Scan Model Output
Check generated model output before users, workflows, or agents act on it.
Goal
Scan AI output before it reaches the user or a downstream tool.
Use this for chat responses, generated summaries, extraction results, agent tool output, draft emails, risk decisions, and claim recommendations.
Architecture
- Scan the user input with
scan_phase=input. - Run the model only if input routing allows it.
- Scan the model output with
scan_phase=output. - Reuse the input scan's
scan_group_id. - Show, redact, review, or block the output.
Request And Response
export async function scanModelOutput({
output,
originalPrompt,
scanGroupId,
sessionId,
dataSensitivity = "strict",
}: {
output: string;
originalPrompt: string;
scanGroupId: string;
sessionId: string;
dataSensitivity?: "standard" | "tolerant" | "strict";
}) {
const response = await fetch("https://gateway.trymighty.ai/v1/scan", {
method: "POST",
headers: {
Authorization: `Bearer ${process.env.MIGHTY_API_KEY}`,
"Content-Type": "application/json",
},
body: JSON.stringify({
content: output,
content_type: "text",
scan_phase: "output",
mode: "secure",
focus: "both",
profile: "ai_safety",
data_sensitivity: dataSensitivity,
scan_group_id: scanGroupId,
session_id: sessionId,
original_prompt: originalPrompt,
}),
});
if (!response.ok) {
throw new Error(`Mighty output scan failed with ${response.status}`);
}
return response.json();
}Use data_sensitivity=strict for public user-visible output. Use data_sensitivity=tolerant only for internal summaries, claim notes, or reviewer-only output where business PII is expected.

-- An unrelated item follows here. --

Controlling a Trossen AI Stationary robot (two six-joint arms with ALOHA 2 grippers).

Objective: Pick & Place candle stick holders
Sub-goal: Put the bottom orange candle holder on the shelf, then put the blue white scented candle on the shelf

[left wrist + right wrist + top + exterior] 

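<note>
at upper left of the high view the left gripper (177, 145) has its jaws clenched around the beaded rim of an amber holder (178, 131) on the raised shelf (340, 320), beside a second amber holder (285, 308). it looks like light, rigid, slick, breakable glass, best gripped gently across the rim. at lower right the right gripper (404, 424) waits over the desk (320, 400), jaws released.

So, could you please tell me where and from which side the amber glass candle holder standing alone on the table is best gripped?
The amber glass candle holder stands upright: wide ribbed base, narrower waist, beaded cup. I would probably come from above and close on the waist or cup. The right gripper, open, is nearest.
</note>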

threats is an array of objects with category, confidence, an optional evidence excerpt (the substring that triggered the rule), and a human-readable reason. When redacted_output is present and policy allows substitution, prefer it over the raw model text.
Routing Logic
export function routeModelOutput(scan: {
action: string;
redacted_output?: string;
}) {
if (scan.action === "ALLOW") {
return { type: "show_original" as const };
}
if (scan.action === "WARN") {
return { type: "show_safe_fallback_and_review" as const };
}
if (scan.redacted_output) {
return { type: "show_redacted" as const, content: scan.redacted_output };
}
return { type: "block" as const };
}Output Tolerance
Generated output needs a tolerance setting because the same text can be acceptable in an internal review note and unacceptable in a public assistant answer.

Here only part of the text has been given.